## EXERCISE DATA
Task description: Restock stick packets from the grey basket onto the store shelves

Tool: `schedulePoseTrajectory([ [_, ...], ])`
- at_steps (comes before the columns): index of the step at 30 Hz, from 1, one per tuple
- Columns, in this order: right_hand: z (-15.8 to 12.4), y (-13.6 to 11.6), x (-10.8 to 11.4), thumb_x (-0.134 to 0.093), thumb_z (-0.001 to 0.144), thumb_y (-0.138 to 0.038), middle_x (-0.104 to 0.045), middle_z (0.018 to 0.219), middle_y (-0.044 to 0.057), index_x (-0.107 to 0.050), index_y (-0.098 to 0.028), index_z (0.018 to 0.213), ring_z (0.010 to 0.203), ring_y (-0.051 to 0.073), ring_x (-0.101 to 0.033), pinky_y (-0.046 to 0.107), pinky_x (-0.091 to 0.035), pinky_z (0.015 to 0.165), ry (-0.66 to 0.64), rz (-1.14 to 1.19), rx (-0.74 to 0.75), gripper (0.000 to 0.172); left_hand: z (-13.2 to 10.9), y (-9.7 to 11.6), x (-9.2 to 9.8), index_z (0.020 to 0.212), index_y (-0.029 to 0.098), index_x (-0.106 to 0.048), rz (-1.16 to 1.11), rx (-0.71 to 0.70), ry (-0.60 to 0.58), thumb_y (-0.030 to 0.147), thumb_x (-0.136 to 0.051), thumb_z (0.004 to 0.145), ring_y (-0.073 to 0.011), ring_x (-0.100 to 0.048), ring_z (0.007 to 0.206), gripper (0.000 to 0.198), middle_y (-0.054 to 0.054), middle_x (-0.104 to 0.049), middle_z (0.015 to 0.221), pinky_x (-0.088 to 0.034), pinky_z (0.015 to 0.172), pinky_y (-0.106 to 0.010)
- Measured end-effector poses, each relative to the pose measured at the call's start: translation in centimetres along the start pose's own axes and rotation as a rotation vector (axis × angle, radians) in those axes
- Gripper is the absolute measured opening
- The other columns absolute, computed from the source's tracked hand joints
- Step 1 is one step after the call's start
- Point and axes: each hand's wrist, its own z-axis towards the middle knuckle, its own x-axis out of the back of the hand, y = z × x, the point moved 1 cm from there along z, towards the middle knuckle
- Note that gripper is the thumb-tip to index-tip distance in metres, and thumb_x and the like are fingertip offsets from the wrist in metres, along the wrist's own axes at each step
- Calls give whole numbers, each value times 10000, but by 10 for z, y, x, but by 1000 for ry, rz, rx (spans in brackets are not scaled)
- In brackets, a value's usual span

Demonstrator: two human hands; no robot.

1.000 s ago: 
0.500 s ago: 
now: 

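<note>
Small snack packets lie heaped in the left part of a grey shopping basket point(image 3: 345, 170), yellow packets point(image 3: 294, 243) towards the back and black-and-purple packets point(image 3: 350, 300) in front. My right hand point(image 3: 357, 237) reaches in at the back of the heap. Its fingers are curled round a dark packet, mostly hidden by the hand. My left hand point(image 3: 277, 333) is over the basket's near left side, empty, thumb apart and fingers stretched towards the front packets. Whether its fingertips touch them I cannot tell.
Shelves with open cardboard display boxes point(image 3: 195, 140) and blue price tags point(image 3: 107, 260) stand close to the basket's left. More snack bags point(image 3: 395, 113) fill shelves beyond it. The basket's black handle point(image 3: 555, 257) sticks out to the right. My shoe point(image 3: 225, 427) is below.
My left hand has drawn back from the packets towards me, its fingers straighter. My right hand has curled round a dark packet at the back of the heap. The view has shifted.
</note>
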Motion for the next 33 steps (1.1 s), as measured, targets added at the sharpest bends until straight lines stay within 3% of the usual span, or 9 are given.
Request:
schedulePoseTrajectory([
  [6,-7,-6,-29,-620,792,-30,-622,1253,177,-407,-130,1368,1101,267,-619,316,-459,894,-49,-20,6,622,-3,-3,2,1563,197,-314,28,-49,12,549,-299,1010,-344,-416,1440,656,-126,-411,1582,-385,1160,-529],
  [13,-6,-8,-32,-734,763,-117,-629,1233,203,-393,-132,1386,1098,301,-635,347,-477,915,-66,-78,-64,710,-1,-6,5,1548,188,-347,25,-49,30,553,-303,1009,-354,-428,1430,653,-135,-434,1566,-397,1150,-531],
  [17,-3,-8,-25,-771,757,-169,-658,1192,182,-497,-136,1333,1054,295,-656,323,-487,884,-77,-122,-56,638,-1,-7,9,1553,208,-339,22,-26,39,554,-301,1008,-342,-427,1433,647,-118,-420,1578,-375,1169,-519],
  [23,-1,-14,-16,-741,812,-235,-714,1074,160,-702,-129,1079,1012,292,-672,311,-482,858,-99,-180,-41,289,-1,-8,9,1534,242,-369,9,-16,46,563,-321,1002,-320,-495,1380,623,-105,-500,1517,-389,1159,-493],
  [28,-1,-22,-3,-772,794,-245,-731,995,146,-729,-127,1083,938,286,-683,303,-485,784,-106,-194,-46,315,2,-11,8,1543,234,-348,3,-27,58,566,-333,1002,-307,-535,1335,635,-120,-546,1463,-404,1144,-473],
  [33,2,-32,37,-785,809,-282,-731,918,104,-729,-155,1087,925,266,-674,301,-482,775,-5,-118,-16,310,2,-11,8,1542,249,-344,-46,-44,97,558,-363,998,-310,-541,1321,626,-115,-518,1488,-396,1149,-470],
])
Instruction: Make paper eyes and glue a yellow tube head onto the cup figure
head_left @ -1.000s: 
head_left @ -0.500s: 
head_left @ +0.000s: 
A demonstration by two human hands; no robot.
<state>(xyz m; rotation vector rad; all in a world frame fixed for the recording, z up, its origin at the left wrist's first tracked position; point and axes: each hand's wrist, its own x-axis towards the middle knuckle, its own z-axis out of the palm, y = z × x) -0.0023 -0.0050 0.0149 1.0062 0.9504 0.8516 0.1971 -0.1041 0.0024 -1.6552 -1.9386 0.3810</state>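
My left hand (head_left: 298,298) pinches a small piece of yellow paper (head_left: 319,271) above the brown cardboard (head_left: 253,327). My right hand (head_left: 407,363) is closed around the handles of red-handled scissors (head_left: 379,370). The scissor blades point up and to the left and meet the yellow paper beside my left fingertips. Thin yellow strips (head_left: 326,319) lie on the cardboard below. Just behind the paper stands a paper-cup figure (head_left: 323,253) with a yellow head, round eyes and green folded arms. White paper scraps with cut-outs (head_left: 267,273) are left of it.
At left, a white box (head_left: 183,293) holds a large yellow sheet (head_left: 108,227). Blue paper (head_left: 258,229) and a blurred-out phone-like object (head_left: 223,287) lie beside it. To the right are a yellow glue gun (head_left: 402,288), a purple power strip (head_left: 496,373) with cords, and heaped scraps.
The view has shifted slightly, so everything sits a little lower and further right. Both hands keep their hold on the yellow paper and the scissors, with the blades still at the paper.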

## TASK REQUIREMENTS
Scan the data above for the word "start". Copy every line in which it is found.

## EXERCISE RESULT
- Measured end-effector poses, each relative to the pose measured at the call's start: translation in centimetres along the start pose's own axes and rotation as a rotation vector (axis × angle, radians) in those axes
- Step 1 is one step after the call's start

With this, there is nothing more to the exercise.